So you are saying that if you are using an element in different contexts,
the template needs to be context aware ... ok so far.

> suppose (as in this case) there is a global element "name" and a
> (structurally different) local element "name" defined inside the global
> element "person".

Perhaps the complexity is produced by your introduction of these concepts
"global" and "local" element. To me, every element has context, and I am not
sure I need to make a distinction between "local" and "global" elements.
Unless its the document element every "x:name" element is the child of
something, correct?

> What happens to the document with the following fragment?
>   <x:name>...</x:name>
>   <x:person><x:name>...</x:name></x:person>
> Well, the first x:name is appropriately handed to the global template.
> x:person is handed to the right template.  Then x:name is handed to ...
> _wrong_ template.

Not in my XSLT it doesn't! Your "x:person" template ought not blindly
<apply-templates> in such a situation. Indeed if your concept of "local
element" is intended to have real meaning then I really would expect the
template to process the "local" x:name element itself, i.e. locally.

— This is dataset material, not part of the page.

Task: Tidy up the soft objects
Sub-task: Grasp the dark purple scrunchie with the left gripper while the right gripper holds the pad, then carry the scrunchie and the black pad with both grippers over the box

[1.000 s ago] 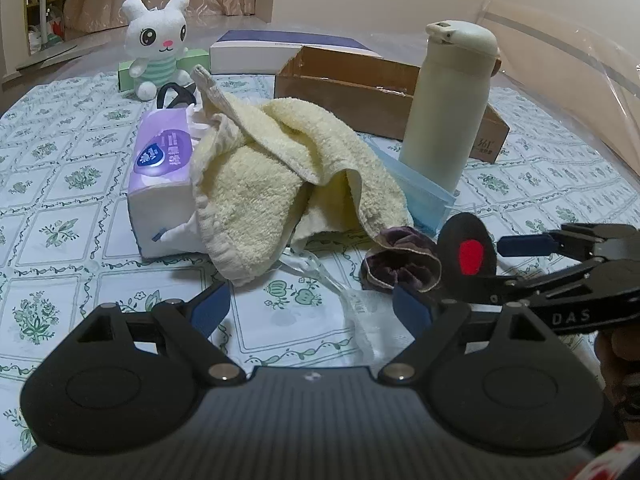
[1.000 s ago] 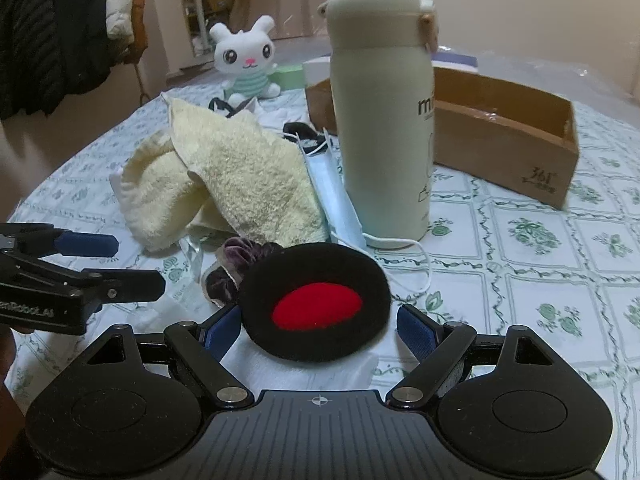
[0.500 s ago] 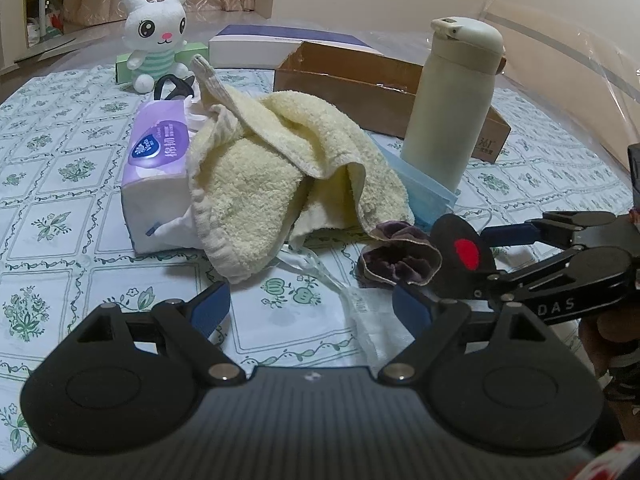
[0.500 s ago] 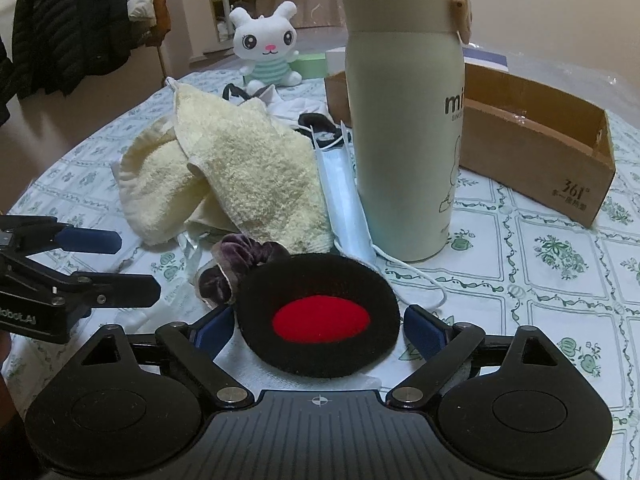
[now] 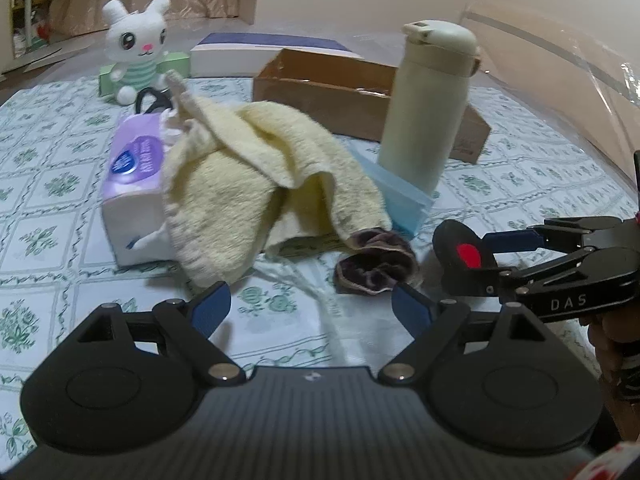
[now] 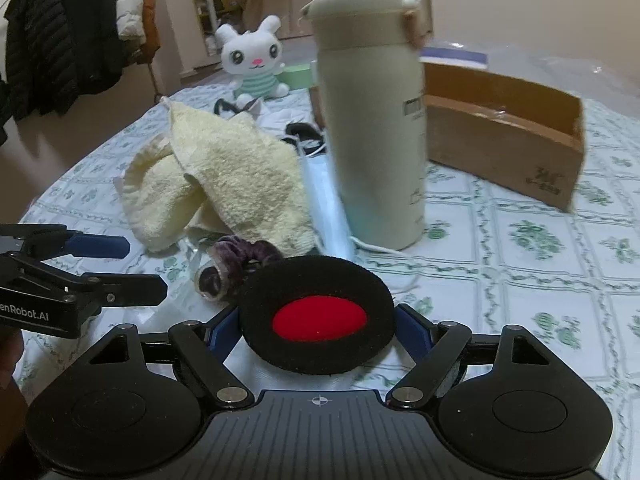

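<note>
A black round pad with a red centre (image 6: pixel 318 322) sits between the fingers of my right gripper (image 6: pixel 320 326), held above the tablecloth; it also shows in the left wrist view (image 5: pixel 460 254). My left gripper (image 5: pixel 310 306) is open and empty, low over the table in front of a dark purple scrunchie (image 5: pixel 376 264). A crumpled yellow towel (image 5: pixel 256 184) lies behind it, over a blue face mask (image 5: pixel 400 200) and against a purple tissue pack (image 5: pixel 132 172). A white plush bunny (image 5: pixel 138 48) sits far back.
A tall cream flask (image 5: pixel 430 108) stands on the mask's edge. An open brown cardboard box (image 5: pixel 352 88) lies behind it, with a white and blue box (image 5: pixel 264 52) further back. Clear plastic wrap (image 5: pixel 304 296) lies under my left gripper. Coats (image 6: pixel 64 32) hang beyond the table.
My right gripper has carried the black pad a little up and right, closer to the flask. My left gripper has drawn slightly back and to the right.
</note>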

It matches the template intended for the global x:name -
> and the script promptly crashes.  The only way to make this work is to
> explicitly add a template for the scoped "name":

and you can also do it this way, so there at least a couple solutions to
this so-called problem without needing to introduce multiple namespaces.

> And this must be systematically done for _every_ local name if you want to
> escape the fragility Rick describes, even if you wnat them to have the
> default handling.  Not very robust.

Shrug. I've never had to resort to namespaces to sort out similar issues in
programs. e.g. C++.

> Now suppose the "name" local to "person" is not in a namespace.  Then the
> fragment is:
> <x:name>...</x:name>
> <x:person><name>...</name></x:person>
> and we run that against the first script:
> <template match="*|/">
>   ...some default behavior...
> </template>
> <template match="x:name">...
> <template match="x:person">
>   ...
>   <apply-templates/>
>   ...
> </template>
> The global "name" now matches against the right template.  The "person"
> template matches against the right template.  And the _local_ "name"
> match the template for the global "name" because (tada!) it's not in the
> right namespace.  Therefore it defaults to matching the default template -
> just the behavior Rick wants (I think).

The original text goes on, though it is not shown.